Reproduce exactly, and only, the lines below from the one containing "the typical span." through the one containing "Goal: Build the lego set".
____
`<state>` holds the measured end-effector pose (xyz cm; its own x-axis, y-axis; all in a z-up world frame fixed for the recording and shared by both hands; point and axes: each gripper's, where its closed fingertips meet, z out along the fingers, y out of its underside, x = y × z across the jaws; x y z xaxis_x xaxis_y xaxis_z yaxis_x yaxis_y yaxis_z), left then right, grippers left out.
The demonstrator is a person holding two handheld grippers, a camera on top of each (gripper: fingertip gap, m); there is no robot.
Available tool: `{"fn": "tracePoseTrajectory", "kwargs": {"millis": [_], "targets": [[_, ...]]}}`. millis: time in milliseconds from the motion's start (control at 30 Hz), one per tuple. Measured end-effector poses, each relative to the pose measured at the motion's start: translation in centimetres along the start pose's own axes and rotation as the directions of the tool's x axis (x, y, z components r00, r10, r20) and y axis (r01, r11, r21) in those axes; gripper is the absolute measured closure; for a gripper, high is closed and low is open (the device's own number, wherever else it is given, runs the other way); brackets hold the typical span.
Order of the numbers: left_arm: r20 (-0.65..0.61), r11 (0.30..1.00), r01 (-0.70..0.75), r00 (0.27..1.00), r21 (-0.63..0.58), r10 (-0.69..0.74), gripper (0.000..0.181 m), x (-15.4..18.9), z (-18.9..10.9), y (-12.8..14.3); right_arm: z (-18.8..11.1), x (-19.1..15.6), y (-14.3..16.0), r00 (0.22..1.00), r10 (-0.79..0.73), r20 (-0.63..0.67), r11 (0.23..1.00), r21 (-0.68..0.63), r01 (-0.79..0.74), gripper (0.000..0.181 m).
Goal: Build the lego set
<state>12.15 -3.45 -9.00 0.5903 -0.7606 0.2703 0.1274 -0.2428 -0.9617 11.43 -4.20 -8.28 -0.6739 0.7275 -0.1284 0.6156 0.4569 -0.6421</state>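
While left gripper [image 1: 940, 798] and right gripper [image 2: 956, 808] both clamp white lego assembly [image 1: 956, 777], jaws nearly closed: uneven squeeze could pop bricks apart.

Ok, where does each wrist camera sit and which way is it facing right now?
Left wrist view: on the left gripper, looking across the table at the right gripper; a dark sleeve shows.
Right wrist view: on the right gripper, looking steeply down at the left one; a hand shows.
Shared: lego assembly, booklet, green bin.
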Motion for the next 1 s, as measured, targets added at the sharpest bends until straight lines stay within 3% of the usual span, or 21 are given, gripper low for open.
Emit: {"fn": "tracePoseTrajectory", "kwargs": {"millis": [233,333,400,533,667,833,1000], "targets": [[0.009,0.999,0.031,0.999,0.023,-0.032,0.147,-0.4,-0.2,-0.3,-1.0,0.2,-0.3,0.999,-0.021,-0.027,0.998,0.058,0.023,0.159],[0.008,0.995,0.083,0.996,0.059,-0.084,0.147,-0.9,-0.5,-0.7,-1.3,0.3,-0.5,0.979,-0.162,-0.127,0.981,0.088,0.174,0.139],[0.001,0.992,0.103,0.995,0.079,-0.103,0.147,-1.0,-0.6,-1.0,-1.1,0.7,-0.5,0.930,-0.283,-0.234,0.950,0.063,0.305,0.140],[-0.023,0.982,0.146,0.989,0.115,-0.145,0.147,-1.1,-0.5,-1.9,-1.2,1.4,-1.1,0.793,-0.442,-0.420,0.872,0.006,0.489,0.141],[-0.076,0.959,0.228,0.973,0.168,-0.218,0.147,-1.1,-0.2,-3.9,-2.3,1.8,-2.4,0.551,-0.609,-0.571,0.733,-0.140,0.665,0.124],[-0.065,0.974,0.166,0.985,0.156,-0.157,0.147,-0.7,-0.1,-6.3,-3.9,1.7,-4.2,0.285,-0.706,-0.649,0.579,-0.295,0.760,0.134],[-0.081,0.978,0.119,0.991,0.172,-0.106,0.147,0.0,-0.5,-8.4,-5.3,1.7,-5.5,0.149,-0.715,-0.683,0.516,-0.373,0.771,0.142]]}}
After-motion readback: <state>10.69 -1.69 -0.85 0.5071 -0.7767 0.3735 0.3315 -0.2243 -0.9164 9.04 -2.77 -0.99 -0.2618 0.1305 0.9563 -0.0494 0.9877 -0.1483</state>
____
### ANSWER BELOW
Available tool: `{"fn": "tracePoseTrajectory", "kwargs": {"millis": [_], "targets": [[_, ...]]}}`. millis: time in milliseconds from the motion's start (control at 30 Hz), one per tuple. Measured end-effector poses, each relative to the pose measured at the motion's start: translation in centimetres along the start pose's own axes and rotation as the directions of the tool's x axis (x, y, z components r00, r10, r20) and y axis (r01, r11, r21) in those axes; gripper is the absolute measured closure; for a gripper, high is closed and low is open (the device's own number, wherever else it is given, runs the other way); brackets hold the typical span.
Order of the numbers: left_arm: r20 (-0.65..0.61), r11 (0.30..1.00), r01 (-0.70..0.75), r00 (0.27..1.00), r21 (-0.63..0.58), r10 (-0.69..0.74), gripper (0.000..0.181 m), x (-15.4..18.9), z (-18.9..10.9), y (-12.8..14.3); right_arm: z (-18.8..11.1), x (-19.1..15.6), y (-14.3..16.0), r00 (0.22..1.00), r10 (-0.79..0.73), r20 (-0.63..0.67), r11 (0.23..1.00), r21 (-0.68..0.63), r01 (-0.79..0.74), gripper (0.000..0.181 m).
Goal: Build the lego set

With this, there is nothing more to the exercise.